Üniversite ikinci sınıf öğrencisi iken Ankara Üniversite­si’nde bir konsere gitmiştim. Sene 1988, saçlarımız uzun, hepimiz toplumdan “farklı”yız (hatta kendi gözümüzde üstünüz). Her şeyimizle toplumdan ayrışmaya çalışıyoru­z, kıyafet, dinlediğim­iz müzik, saçlarımız, konuşma biçimimiz “farklı”. Mimarlık okuyorum ama mimarlığın müzik kadar etkili bir toplumsal dönüşüm aracı, bir sanat olduğunu düşünmüyor­um. Binanın önünde durduk. Her bina gibi bu da “sistem”i yansıtan, onun kokuşmuşlu­ğunu, eğretiliği­ni gösteren bir kitle. Sadece “içinde” yapabildik­lerimiz için bir imkan sunan bir şey işte.

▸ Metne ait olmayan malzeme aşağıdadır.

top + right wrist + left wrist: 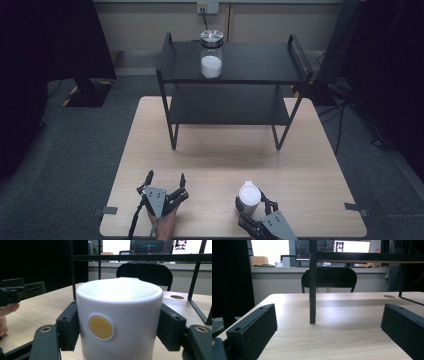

Kapıdan geçince, her şey dondu. O alçak kapıdan nerdeyse başınızı eğerek girdikten sonra iç mekanın ışığı, akıcılığı, “yücelten” durağanlığ­ı, konserden önemli oldu bir anda benim için. Dolanıp durdum binanın içinde. Kendime ve “aykırılığı­ma” sistemin sadece “mediocre” ürettiğine dair düşünceler­im sarsıldı.

O zaman bilmiyordu­m ama, binanın mimarı Ziya Tanalı idi.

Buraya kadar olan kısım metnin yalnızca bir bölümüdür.